» Records from a collection:
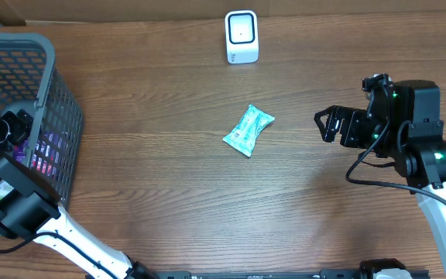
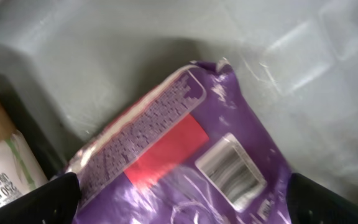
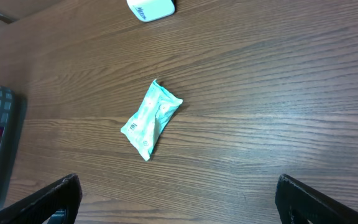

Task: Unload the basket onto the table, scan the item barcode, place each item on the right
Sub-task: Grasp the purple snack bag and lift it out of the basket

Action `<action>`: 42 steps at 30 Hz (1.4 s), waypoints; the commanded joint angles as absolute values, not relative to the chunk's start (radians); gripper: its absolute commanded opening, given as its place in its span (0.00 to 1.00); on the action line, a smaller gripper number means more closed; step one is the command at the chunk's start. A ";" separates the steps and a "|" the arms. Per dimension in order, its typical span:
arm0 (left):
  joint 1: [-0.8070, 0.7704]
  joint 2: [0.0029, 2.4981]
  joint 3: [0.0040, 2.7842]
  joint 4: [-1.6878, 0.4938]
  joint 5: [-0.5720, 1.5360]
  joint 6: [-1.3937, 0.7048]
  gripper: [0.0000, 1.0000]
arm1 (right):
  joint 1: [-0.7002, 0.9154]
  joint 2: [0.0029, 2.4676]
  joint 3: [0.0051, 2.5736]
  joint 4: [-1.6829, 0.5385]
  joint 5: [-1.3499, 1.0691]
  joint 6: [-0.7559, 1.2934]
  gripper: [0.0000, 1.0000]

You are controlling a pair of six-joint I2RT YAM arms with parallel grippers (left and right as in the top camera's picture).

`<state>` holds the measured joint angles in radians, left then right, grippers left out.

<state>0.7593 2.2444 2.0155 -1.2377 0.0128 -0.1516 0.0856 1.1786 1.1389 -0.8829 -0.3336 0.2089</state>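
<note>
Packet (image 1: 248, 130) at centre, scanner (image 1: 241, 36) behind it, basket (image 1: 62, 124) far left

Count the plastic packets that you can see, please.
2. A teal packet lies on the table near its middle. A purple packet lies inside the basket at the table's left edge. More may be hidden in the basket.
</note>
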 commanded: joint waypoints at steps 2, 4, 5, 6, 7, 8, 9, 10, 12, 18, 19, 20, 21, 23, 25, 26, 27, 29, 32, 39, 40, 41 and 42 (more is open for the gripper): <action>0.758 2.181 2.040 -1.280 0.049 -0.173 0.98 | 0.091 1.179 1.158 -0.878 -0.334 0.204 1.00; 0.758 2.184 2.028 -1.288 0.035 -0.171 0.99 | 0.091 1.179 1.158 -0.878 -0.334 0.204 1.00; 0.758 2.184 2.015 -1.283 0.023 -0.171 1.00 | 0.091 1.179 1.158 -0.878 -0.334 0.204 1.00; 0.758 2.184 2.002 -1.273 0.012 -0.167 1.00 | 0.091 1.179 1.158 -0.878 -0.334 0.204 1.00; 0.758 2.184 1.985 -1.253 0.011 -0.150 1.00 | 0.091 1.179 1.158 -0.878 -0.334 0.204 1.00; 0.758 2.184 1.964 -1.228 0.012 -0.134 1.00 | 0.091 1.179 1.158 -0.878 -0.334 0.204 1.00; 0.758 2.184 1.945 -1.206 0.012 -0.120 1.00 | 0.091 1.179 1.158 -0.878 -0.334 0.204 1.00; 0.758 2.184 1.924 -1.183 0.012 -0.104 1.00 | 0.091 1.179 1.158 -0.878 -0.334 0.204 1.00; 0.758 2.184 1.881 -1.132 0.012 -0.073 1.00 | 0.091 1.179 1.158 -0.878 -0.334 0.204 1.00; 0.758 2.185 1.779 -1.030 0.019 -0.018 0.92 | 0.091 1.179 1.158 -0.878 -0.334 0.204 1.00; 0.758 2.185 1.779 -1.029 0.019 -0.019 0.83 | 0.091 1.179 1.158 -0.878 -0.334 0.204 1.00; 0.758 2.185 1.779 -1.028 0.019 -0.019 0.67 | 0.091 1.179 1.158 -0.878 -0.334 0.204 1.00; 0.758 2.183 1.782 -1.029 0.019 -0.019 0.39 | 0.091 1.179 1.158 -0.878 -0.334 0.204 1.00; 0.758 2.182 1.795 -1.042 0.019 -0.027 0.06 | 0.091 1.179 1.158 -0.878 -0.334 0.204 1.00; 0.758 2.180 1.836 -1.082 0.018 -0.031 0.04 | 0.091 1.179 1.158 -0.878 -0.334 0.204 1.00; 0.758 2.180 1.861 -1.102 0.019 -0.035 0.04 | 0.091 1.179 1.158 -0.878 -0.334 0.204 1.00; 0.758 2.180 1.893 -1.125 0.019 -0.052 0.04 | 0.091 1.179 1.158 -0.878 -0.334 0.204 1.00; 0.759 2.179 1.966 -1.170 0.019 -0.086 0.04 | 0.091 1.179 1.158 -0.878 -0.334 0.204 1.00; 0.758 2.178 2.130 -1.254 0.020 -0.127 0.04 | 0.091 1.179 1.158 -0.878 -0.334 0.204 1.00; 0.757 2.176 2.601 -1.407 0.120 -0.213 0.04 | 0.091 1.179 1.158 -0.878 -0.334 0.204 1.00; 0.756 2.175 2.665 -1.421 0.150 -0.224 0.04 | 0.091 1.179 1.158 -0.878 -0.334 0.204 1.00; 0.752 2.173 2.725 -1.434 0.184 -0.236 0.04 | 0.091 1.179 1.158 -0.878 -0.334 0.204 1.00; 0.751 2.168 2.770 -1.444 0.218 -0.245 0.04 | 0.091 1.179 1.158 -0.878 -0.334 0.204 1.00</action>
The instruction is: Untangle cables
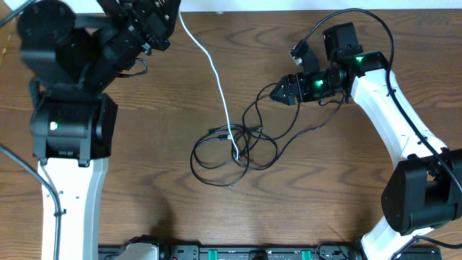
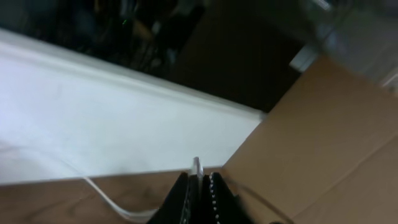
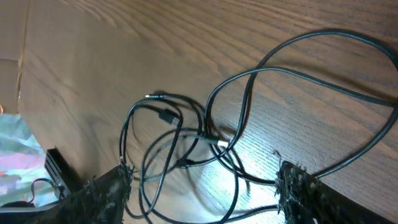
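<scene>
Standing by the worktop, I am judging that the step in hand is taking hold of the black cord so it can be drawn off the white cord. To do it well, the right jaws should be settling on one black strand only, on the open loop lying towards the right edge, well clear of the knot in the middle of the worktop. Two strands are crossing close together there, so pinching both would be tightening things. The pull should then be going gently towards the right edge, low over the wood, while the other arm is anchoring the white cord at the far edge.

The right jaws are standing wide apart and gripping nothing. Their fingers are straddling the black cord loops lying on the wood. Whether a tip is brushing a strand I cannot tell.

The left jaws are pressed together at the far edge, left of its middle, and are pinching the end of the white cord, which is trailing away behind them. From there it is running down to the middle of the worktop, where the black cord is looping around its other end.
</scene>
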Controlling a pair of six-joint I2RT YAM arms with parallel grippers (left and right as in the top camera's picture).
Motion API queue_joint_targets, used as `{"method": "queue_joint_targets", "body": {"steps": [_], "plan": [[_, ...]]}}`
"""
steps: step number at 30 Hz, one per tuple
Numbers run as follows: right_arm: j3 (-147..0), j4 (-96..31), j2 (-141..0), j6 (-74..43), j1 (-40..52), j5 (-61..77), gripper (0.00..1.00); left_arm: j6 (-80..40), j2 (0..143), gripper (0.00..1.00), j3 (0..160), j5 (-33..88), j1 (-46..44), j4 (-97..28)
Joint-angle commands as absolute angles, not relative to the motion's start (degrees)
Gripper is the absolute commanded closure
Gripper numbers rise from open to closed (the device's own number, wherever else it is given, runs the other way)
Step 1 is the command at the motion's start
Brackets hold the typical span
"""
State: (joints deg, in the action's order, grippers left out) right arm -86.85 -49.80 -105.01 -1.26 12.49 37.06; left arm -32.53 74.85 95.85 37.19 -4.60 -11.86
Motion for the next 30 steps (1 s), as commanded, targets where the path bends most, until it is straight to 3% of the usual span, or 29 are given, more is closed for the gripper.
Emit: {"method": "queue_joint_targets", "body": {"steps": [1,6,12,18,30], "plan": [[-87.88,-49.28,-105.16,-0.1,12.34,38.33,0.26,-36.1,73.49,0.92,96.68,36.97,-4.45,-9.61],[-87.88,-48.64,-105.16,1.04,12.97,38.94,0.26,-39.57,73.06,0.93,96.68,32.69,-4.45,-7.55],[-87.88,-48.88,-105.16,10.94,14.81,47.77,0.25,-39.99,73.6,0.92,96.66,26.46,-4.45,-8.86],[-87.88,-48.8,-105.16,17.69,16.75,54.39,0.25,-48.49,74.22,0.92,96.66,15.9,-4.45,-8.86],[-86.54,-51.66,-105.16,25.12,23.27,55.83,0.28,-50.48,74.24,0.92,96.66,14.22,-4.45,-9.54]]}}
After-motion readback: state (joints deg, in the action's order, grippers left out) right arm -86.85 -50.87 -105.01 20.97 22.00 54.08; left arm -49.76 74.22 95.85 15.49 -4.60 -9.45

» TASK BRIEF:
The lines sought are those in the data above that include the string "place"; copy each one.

» SOLUTION TO THE EXERCISE:
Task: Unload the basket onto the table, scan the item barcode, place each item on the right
Action `<action>`: 42 steps at 30 Hz (1.4 s), waypoints; the commanded joint angles as absolute values, not relative to the chunk's start (radians); gripper: its absolute commanded opening, given as its place in its span (0.00 to 1.00); on the action line, a smaller gripper number means more closed; step one is the command at the chunk's start. A ";" separates the steps and a "|" the arms. Per dimension in order, its typical span:

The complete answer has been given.